Assim sendo, e em respeito às 2.500 entidades inscritas para apresentar suas linhas de pensamento, o exercício de não ter representante, tão criticado pelo jornalista Thomas Frank e outros, talvez seja mesmo o melhor dos exercícios para este Forum, que considera a horizontalidade “um novo paradigma de pensamento, não uma metodologia”. Que seja, assumidamente, uma forma de fazer barulho, de se aglutinar em torno de muitas ideias e de saber respeitar a si próprio e aos outros. Sem esperar grandes resultados imediatos e midiáticos, mas considerando como vitória os pequenos avanços, como a própria opção por articulações em rede e não em pirâmides, como lembra Whitaker:
— Nas pirâmides se insinua sempre a luta pelo poder, motivação básica da cultura política “velha”. Desde o primeiro FSM já se constatou que um novo ator político emergia no mundo: a sociedade civil, autônoma em relação a partidos e governos.

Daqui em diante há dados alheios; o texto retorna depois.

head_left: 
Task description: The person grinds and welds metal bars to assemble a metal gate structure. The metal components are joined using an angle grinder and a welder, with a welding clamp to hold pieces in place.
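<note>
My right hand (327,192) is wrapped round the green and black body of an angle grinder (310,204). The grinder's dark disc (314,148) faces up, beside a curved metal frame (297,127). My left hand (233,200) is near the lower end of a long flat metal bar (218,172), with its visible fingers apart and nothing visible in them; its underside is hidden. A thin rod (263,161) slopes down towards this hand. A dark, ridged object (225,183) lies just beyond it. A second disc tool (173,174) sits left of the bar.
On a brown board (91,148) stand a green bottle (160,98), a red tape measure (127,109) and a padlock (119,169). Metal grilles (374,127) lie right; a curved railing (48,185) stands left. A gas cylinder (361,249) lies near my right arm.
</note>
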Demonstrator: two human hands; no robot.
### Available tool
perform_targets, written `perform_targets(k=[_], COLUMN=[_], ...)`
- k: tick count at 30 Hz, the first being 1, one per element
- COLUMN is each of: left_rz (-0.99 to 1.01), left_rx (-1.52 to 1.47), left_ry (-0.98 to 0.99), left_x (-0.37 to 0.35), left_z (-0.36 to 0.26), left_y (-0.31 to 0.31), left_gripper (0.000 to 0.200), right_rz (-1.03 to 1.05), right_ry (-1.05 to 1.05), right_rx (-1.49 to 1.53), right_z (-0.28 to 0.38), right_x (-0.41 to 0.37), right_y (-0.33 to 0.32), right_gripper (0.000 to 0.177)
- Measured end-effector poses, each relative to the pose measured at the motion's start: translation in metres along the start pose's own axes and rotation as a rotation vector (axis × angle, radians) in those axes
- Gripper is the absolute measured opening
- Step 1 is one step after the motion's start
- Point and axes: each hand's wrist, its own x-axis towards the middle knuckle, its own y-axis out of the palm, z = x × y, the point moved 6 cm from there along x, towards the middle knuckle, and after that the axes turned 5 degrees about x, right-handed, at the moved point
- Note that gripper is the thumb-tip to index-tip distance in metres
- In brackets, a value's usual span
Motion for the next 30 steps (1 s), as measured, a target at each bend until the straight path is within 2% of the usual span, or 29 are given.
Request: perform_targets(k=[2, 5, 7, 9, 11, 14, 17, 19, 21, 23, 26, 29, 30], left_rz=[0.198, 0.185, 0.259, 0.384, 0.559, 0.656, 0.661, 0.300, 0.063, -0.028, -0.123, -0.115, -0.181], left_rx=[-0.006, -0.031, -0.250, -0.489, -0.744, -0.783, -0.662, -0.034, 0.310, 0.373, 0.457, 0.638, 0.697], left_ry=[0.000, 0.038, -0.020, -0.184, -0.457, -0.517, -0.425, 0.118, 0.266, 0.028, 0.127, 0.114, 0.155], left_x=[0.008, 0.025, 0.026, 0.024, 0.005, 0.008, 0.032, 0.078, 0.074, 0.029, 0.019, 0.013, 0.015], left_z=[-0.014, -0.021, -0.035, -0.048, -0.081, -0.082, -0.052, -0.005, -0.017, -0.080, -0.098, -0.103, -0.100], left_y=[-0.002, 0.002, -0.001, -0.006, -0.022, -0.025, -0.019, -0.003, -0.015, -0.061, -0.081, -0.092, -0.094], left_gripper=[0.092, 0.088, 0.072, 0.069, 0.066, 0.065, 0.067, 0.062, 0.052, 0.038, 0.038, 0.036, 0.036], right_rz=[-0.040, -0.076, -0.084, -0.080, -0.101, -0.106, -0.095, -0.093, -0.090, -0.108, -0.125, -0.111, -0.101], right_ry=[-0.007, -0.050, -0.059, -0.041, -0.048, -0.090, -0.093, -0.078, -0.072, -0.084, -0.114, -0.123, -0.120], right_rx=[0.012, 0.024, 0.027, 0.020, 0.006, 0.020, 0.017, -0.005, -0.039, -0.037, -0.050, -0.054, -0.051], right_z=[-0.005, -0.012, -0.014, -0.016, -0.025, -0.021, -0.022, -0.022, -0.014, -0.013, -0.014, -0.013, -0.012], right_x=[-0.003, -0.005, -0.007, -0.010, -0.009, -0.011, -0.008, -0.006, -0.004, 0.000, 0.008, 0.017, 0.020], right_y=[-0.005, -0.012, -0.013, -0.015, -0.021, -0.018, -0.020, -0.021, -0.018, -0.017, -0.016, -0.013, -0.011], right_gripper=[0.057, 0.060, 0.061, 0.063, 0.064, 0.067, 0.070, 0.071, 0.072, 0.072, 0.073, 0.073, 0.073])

O duro é levar adiante pensamentos abrangentes, não baseados no velho maniqueísmo, numa sociedade ainda tão habituada a escolher entre o bem e o mal, o certo e o errado, o herói ou vilão e arriscar-se para fora dessa linha reta.
Termino esse texto, que como viram se propõe a costurar pensamentos, não a ditar certezas, com uma frase de Frederick Nietzsche: “Quem possui o rufo do tambor possuiu até agora a eloquencia mais persuasiva. Enquanto os reis o tiverem em seu poder, serão sempre os melhores oradores e incitadores do povo.”